AI Agents Need Their Own Messaging Protocol. We Built One.
A post on Reddit recently argued that AI agents need their own messaging protocol — not bolted-on bot APIs, not webhook spaghetti, not "just use HTTP." The core requirements:
- Open discovery — agents find and talk to each other without point-to-point hardcoding
- Group spaces + persistent identity — channels, shared context, cross-conversation reputation
- E2E encrypted conversations — agent dialogues private from platform providers
We have been building AitherOS, an AI agent operating system with 54 agents across 244 microservices.
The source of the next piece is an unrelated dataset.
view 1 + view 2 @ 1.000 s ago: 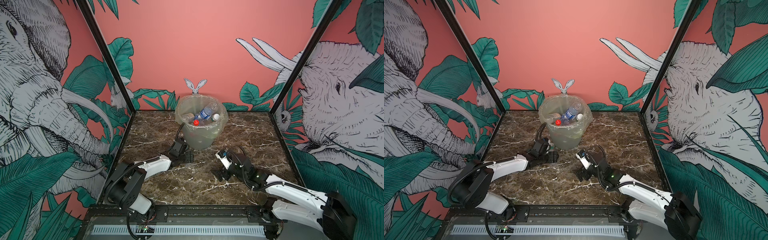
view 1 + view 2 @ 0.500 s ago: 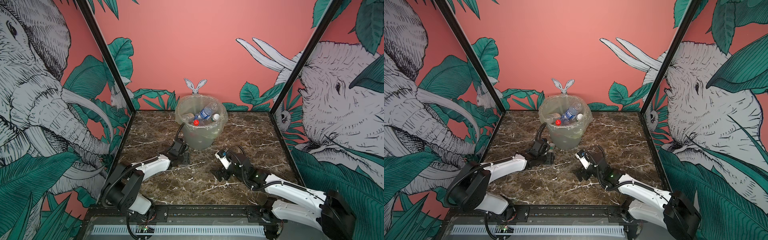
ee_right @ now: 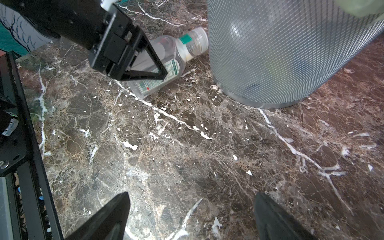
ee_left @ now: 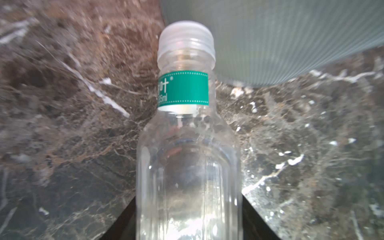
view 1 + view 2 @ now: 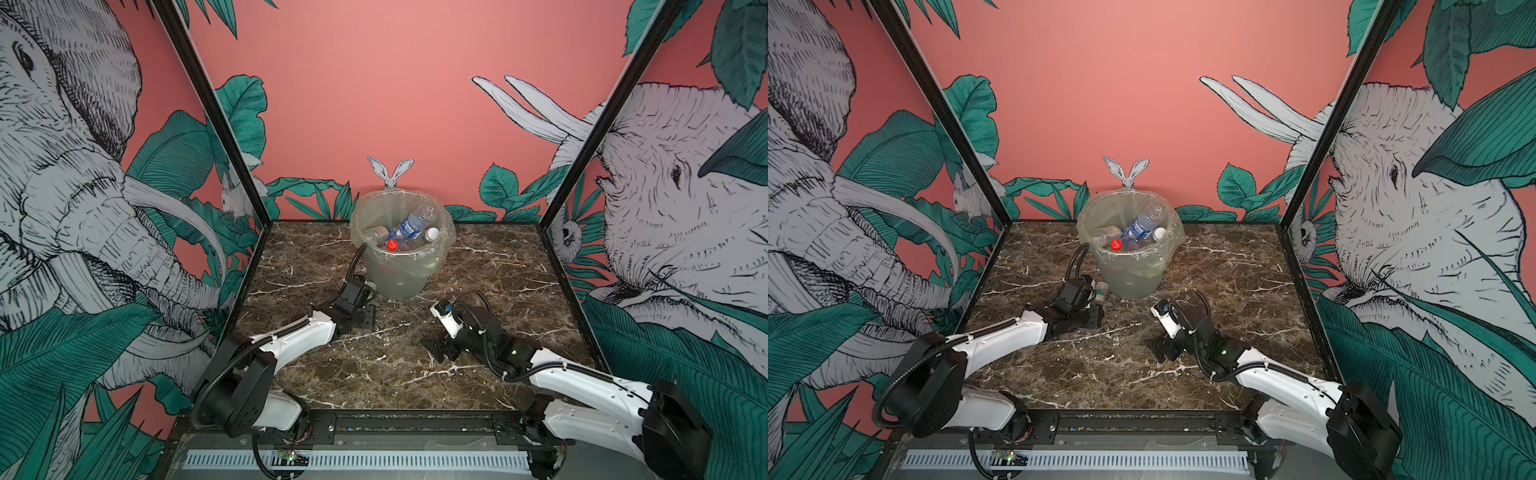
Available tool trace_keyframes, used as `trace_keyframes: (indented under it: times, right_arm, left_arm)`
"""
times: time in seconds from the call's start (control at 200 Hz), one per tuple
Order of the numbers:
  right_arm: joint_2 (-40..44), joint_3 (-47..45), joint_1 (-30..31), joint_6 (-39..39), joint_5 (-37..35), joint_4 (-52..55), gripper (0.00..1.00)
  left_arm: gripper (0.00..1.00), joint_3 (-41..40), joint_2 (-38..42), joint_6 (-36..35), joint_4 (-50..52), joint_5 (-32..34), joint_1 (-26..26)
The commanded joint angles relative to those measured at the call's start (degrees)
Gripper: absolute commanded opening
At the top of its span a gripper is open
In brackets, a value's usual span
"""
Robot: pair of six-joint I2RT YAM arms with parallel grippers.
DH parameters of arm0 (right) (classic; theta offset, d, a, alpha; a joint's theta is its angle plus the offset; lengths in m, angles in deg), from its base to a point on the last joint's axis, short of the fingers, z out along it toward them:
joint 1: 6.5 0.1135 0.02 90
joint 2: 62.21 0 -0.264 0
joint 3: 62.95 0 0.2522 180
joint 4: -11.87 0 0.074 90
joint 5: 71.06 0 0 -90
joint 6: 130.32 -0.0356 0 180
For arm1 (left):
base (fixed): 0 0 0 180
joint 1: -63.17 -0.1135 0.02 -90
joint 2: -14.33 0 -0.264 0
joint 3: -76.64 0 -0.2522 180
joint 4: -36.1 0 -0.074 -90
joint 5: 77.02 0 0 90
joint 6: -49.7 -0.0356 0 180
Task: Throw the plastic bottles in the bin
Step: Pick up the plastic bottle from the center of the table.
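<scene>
Nearest, right gripper (image 3: 191, 216) hovering over bare marble table (image 3: 187, 145), jaws spread wide, empty. Farther left, left gripper (image 3: 143, 62) clamped around green-labelled clear bottle (image 3: 166, 62) lying on the marble, cap just beside bin (image 5: 401, 266). Beyond, more plastic bottles (image 5: 411, 232) piled inside bin.

You are looking into a booth with a dark brown marble floor (image 5: 399, 365) veined in white. Salmon-pink back wall (image 5: 374, 83), rabbit ears (image 5: 390, 170) peeking at its base. Side walls carry elephant (image 5: 75, 199) and green-leaf murals. Black frame posts (image 5: 208, 108) mark the corners.
</scene>
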Motion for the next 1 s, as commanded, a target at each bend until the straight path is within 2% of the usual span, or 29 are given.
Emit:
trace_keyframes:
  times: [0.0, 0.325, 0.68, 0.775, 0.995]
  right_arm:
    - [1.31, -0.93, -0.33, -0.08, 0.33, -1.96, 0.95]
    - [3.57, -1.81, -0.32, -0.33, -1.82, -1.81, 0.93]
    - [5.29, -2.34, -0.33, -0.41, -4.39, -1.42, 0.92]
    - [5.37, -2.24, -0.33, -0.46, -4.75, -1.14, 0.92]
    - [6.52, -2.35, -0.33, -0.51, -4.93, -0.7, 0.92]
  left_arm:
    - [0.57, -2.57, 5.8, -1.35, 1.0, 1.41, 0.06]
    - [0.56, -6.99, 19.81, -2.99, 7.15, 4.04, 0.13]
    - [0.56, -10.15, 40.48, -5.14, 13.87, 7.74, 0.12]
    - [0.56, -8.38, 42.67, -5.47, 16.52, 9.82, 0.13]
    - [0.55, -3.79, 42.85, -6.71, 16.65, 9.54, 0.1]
When we saw that post, we audited our existing infrastructure against those three requirements. The result: we had 80% of the answer already built — and the missing 20% took a day to wire up.
Here is what we learned.
The Problem With HTTP-Based Agent Communication
Most multi-agent systems today communicate via HTTP REST calls. Agent A calls Agent B's endpoint. Agent B calls Agent C. It works, but it has three fatal problems:
Discovery is hardcoded. Every agent needs to know every other agent's URL. Add a new agent? Update every caller. Move an agent to a different port? Break everything.
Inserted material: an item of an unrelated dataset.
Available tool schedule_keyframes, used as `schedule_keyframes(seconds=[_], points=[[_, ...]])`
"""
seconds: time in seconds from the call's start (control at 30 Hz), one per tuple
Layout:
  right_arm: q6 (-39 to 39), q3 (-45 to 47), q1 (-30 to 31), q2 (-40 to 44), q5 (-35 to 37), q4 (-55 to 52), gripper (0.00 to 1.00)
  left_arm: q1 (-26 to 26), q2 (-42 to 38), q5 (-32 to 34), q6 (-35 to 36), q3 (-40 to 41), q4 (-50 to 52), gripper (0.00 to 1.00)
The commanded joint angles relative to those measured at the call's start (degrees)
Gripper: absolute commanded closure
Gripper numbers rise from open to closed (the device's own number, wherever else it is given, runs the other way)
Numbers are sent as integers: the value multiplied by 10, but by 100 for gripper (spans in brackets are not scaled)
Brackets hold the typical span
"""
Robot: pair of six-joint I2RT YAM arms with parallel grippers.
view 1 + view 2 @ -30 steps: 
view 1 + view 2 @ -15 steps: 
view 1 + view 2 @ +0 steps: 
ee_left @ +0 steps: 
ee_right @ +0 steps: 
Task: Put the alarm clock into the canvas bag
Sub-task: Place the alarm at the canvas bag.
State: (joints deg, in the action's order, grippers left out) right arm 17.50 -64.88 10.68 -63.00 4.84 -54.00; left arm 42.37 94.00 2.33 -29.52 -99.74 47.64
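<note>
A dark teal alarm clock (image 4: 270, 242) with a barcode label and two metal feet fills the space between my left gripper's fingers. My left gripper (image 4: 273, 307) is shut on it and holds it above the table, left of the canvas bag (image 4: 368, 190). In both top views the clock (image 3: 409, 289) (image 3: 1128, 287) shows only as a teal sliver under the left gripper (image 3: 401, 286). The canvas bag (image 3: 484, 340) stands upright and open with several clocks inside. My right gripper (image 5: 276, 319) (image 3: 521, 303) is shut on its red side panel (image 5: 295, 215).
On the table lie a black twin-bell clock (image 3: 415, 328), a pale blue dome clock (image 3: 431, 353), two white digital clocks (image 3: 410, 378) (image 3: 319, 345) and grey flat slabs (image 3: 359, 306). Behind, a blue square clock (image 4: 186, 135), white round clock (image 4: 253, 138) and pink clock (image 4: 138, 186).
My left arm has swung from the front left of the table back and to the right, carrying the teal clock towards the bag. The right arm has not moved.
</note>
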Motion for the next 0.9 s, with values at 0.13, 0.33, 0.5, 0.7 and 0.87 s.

No group semantics. HTTP is point-to-point. There is no concept of "broadcast to all security agents" or "post to the project-alpha channel." You end up building fan-out logic in every service.
Everything is plaintext. The platform (Redis, message broker, API gateway) can read every message. For autonomous agents making decisions about sensitive data, this is a non-starter.
What AitherOS Already Had
Before this work, AitherOS had 11 subsystems that partially solved the problem:
AgentBus — A thin wrapper over our FluxBus IPC that gives every agent a dedicated channel (flux:agents:{agent_id}). Direct messaging, group channels (flux:agents:group:elemental), broadcast, and RPC with timeout. Tenant-scoped isolation so different customers' agents cannot see each other.
FluxBus — The transport layer. Redis Streams for persistent ordered messages, Redis Pub/Sub for real-time broadcast, shared memory for same-host zero-copy transfers. Auto-selects transport: ~1us for shared memory, ~50us for Redis, ~5ms for HTTP fallback.
A2A Protocol — Google's Agent-to-Agent protocol (v0.3.0). JSON-RPC 2.0, Agent Cards for capability advertisement, SSE streaming, task lifecycle management. External agent authentication via Ed25519 signed cards.
AitherDirectory — LDAP + REST identity store. Every agent, user, and service has a Distinguished Name in a unified DIT (ou=agents,dc=aither,dc=os). Versioned entries with full audit trail.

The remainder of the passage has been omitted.